What you should do - Please transcribe exactly, and only, the lines of the data below between the line holding "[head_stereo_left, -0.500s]" and the line holding "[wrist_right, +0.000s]", inclusive.
____ Source information
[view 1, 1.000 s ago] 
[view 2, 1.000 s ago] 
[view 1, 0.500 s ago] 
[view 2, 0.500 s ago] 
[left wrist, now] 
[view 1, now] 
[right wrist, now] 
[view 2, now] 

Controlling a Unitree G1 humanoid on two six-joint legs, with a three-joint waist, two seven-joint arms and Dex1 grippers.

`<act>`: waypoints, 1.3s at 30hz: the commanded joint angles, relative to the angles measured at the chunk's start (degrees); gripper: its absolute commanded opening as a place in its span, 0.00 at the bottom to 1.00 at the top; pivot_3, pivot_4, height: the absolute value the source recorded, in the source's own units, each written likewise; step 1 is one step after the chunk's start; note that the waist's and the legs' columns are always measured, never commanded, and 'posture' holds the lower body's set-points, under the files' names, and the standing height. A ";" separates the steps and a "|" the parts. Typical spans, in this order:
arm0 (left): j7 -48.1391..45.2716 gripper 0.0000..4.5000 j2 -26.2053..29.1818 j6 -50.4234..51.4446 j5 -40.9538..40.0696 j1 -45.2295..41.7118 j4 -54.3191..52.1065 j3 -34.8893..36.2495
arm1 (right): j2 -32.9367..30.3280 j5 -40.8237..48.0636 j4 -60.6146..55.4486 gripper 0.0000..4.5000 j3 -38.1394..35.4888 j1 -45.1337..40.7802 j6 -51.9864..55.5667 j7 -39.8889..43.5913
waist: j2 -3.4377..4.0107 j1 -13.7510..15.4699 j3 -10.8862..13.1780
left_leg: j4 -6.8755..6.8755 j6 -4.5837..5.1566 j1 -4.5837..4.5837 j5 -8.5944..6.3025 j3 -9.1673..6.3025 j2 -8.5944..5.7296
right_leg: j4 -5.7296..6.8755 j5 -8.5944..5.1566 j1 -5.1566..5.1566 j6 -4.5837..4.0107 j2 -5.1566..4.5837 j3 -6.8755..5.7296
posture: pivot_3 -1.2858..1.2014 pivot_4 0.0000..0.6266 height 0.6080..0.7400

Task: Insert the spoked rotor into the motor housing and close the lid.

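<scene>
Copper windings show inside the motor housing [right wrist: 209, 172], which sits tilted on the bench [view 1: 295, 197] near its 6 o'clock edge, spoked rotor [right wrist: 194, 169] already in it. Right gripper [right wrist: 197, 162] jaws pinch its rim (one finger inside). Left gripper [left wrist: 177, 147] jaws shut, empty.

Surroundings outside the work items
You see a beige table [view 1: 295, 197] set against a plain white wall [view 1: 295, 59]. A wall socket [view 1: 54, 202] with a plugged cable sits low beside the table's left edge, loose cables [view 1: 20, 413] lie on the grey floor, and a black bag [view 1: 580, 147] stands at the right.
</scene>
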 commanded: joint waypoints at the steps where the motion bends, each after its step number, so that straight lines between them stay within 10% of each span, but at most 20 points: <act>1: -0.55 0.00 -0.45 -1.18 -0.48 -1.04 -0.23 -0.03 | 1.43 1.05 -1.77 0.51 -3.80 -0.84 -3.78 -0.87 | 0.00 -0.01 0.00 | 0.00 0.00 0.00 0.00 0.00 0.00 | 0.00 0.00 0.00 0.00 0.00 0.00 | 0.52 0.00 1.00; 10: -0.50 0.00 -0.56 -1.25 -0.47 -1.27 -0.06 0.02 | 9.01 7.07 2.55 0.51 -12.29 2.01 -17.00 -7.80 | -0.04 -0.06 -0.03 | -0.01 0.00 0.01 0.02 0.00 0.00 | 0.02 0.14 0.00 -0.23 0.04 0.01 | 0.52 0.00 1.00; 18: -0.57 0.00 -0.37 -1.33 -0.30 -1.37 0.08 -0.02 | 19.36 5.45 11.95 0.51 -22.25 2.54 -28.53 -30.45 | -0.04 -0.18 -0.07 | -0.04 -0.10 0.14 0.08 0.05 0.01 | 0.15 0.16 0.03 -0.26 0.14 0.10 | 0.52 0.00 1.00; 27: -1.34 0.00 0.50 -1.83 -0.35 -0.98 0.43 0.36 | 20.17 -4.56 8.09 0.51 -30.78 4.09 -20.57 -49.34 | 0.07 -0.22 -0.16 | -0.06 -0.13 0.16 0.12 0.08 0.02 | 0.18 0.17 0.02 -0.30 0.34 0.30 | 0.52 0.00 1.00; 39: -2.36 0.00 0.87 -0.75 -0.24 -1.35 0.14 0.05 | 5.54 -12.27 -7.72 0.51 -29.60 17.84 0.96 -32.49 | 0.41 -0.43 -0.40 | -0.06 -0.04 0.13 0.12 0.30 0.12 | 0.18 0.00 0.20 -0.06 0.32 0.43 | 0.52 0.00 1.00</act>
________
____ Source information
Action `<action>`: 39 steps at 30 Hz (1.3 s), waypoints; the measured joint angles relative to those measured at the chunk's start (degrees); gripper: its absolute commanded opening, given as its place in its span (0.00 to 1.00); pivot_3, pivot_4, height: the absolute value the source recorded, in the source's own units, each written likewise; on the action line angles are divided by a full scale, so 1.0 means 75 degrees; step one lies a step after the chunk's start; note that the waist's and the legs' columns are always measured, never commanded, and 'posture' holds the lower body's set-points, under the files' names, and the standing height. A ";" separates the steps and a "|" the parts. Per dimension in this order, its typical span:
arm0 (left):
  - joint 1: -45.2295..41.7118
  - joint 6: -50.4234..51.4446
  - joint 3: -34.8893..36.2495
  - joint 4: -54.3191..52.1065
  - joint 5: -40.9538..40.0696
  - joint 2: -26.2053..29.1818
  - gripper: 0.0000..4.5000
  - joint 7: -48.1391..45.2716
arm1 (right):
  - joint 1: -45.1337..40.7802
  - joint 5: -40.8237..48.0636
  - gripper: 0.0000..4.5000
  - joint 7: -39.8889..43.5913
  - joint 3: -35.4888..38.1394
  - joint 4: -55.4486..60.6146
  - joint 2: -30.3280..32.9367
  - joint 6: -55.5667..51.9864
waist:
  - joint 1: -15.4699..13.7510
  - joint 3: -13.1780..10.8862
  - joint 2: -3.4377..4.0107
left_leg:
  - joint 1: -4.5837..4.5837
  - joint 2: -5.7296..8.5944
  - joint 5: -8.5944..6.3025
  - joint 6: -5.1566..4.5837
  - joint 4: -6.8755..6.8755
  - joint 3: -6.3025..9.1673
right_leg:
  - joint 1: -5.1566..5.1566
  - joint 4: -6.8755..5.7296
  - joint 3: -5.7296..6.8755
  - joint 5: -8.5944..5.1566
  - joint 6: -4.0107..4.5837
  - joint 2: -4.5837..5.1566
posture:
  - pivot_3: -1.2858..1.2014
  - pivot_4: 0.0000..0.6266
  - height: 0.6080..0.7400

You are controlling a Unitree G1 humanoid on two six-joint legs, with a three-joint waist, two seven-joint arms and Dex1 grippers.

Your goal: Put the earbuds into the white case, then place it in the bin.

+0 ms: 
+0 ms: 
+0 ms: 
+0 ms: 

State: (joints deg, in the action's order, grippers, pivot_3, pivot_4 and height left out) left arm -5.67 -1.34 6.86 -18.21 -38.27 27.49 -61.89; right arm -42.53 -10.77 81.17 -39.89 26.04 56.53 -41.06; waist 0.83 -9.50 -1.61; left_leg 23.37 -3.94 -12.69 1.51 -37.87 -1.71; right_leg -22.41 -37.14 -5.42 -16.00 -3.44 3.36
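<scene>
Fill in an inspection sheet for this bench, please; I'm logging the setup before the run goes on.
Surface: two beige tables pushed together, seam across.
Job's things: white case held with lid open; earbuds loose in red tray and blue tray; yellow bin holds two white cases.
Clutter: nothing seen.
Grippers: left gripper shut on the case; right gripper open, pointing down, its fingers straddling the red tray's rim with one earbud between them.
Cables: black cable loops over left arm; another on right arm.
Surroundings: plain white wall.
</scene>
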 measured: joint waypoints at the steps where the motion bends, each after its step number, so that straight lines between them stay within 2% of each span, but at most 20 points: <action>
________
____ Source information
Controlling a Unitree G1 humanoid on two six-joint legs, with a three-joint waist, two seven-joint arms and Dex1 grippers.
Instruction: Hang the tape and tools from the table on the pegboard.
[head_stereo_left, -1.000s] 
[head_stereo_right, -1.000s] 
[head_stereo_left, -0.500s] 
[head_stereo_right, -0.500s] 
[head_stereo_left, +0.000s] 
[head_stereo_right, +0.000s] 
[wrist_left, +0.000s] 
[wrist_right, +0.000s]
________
Response box -
[head_stereo_left, -0.500s] 
[head_stereo_right, -0.500s] 
[head_stereo_left, +0.000s] 
[head_stereo_right, +0.000s] 
[wrist_left, +0.000s] 
[wrist_right, +0.000s]

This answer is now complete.